同じく鳥の名を冠した色に「鶯色」や「雀色」があるが、鳶色はそれらの中でも特に江戸の庶民文化と深く結びついた色として定着している。
鳶色の歴史的背景
鳶色の流行は江戸時代中期に遡る。当時、幕府は奢侈禁止令によって庶民が華美な服装をすることを度々禁じた。そのため、人々は表向きは地味な茶色や鼠色を用いながら、その中に微妙な色合いの違いを見出して楽しむ「四十八茶百鼠」という文化を生み出した。鳶色もその流行色の一つであり、特に江戸の町火消しの装束や半纏の色として採用されたことから、勇ましさや潔さの象C徴である「粋」な色として人気を博したと伝えられる。
関連する文学・和歌・季語
鳶色は江戸時代の文学や浮世絵に頻繁に登場する。特に、洒落本や滑稽本では、登場人物の衣装の色として鳶色が用いられ、その人物の粋な性格や気風を暗示する役割を果たした。例えば、式亭三馬の『浮世風呂』などにも、庶民の日常着の色として鳶色の記述が見られる。季語としては直接「鳶色」という言葉はないが、冬の季語である「鳶」そのものが、この色の持つ侘びた風情や力強さを連想させる存在である。
鳶の羽も刷(かいつくろ)ひぬる初時雨
配色プレビュー
この色を背景にした時の、文字の読みやすさ確認です。
鳶色の配色提案
藍色 (#274A78)
江戸時代に鳶色と共に庶民に愛された藍色との組み合わせは、当時の粋な文化を象徴する配色である。落ち着いた茶色と深い青が互いを引き立て、力強くも洗練された印象を与える。和装や伝統的なデザインに適している。
芥子色 (#D8A32A)
鳶色の赤みと芥子色の黄みが調和し、温かみのある秋らしい配色を生み出す。どちらも自然由来の色であり、親和性が高い。落ち着きの中に華やかさを添え、インテリアやファッションのアクセントカラーとして効果的である。
白練 (#FCFAF2)
深みのある鳶色に、清浄で柔らかな白練を合わせることで、強いコントラストが生まれ、モダンで洗練された印象となる。鳶色の重厚感を白練が和らげ、清潔感と上品さを演出する。Webデザインなど現代的な用途にも適している。
実用シーン
鳶色は、その落ち着いた色合いから和装の世界で広く用いられる。特に男性の着物や羽織、帯などに使われ、粋で通な印象を与える。また、半纏や手ぬぐい、足袋など、江戸の庶民文化を象徴するアイテムにも欠かせない色である。

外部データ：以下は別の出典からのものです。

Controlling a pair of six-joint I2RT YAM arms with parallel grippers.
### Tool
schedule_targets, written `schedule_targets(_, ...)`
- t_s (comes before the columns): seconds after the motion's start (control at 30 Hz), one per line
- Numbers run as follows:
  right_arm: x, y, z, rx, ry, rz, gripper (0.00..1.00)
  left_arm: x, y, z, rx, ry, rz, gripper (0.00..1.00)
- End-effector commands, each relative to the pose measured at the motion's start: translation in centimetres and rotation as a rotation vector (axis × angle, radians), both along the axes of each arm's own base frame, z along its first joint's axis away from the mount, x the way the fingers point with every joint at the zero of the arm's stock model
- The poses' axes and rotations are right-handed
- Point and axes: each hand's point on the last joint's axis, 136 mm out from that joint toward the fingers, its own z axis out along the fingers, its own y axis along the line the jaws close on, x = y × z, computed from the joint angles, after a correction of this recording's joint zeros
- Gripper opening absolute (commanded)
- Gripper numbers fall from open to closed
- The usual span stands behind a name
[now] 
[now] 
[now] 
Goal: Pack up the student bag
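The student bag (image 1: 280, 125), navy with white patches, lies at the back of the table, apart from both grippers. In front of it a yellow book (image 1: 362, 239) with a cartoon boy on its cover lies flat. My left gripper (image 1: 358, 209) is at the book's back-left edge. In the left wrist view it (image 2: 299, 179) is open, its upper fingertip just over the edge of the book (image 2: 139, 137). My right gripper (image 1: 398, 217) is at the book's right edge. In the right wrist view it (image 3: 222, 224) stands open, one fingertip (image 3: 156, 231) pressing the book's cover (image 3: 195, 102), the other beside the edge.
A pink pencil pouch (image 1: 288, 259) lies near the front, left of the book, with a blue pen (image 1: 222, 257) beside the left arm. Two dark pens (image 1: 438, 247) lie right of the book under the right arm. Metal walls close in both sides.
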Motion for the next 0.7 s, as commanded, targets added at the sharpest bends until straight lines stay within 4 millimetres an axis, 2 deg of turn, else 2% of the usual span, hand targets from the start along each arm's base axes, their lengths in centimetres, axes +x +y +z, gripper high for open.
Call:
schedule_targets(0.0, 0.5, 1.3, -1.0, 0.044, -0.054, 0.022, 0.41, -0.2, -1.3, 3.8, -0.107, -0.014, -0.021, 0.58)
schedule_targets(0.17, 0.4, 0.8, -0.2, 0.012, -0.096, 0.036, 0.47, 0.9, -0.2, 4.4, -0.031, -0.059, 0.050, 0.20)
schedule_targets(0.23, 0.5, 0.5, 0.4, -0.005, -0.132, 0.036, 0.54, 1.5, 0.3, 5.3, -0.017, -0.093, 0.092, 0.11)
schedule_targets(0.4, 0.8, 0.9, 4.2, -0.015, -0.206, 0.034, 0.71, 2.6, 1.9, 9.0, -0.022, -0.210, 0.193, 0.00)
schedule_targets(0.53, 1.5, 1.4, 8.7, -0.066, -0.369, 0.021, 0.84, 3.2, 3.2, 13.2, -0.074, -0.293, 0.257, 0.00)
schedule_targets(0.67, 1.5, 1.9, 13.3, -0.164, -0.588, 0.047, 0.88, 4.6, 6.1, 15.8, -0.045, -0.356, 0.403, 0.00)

インテリアにおいては、鳶色を壁紙や家具、カーテンなどに取り入れることで、空間に重厚感と温かみをもたらす。木材や土壁といった自然素材との相性が良く、和モダンや古民家風のスタイルに深みを与える。アクセントとしてクッションや小物に使うのも効果的である。
現代のファッションやデザインにおいても、鳶色はアースカラーの一つとして人気がある。コートやジャケット、革製品などに用いると、クラシックで上品な雰囲気を演出できる。Webデザインでは、背景色やアクセントカラーとして使用することで、信頼感や伝統的なイメージを伝えることができる。